Todos callaron, incómodos. Christian había abierto la Puerta interdimensional en los alrededores de la Torre de Drackwen y se había quedado a cubrir la huida de Shail y Victoria, plantando cara a Ashran. Horas después había aparecido en Nimbad, gravemente herido. Nadie sabía cómo había conseguido escapar de la ira del Nigromante.
—Sin duda él nos lo contará —afirmó Allegra.
Victoria se volvió hacia Christian, esperando que hablara, pero descubrió, al igual que todos los presentes, que el shek se había esfumado.
—¡Cobarde! —masculló Alexander, y sus ojos relucieron con un brillo salvaje.
—Lo ha hecho para proteger a Victoria —le susurró Jack—. Para no meterla en más problemas.
—Hay que encontrarlo —declaró Qaydar—. Ahora que ha sido descubierto, acudirá a informar a Ashran de todo lo que ha visto aquí. Tenemos que capturarlo antes de que abandone el bosque.
Victoria dudaba de que tuvieran una mínima posibilidad de atrapar a Christian, ni aunque lo atacaran todos a la vez, pero no dijo nada. Todavía estaba conmocionada por la súbita desaparición del joven.
Sintió la fresca presencia de Gaedalu junto a ella, y su voz la sobresaltó.
«No temas, Lunnaris —le dijo la varu—. Estás confundida, y es natural. Nuestro enemigo ha nublado tu mente, te ha hecho creer que existía algo entre vosotros. Su poder mental es grande, es difícil resistirse a él. Lo comprendo. En el Oráculo podremos purificarte de esos pensamientos envenenados, y la tríada de diosas... »
—No —cortó Victoria, turbada—. No es cierto. Lo que sentimos el uno por el otro es real, no es un engaño.

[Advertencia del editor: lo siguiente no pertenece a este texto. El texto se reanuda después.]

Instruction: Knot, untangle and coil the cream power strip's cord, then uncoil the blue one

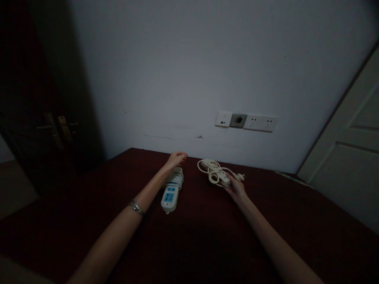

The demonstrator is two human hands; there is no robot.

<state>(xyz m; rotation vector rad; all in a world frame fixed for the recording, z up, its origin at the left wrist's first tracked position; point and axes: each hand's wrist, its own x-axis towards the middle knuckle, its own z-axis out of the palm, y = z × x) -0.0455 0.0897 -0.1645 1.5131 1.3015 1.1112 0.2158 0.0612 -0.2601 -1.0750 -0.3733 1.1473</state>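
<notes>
My right hand [236,187] grips the near end of a white power strip [224,179], with its cream cord [212,169] looped loosely around it. The cord's plug [240,177] sticks out to the right, above my fingers. My left hand [177,159] hovers by the far end of a second power strip [169,198], its fingers curled together; whether anything small is between them I cannot make out. That second strip has blue socket faces and lies on the table, its white cord [175,181] wound neatly around its far half. My left forearm covers part of it.
The dark red table [189,236] meets a pale wall, where a row of wall sockets [260,123] is mounted with a grey-framed outlet [238,120] among them. A dark door with a handle [64,127] stands at left, a pale door [352,138] at right.
</notes>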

Mientras hablaba, hizo girar en su dedo a Shiskatchegg, el Ojo de la Serpiente, hasta que la piedra mágica quedó hacia abajo, oculta por la palma de su mano. Ahora, a simple vista no parecía más que un aro de plata adornando su dedo. Tenía que ocultarlo de Gaedalu, porque probablemente intentaría arrebatárselo si llegaba a descubrir lo que era.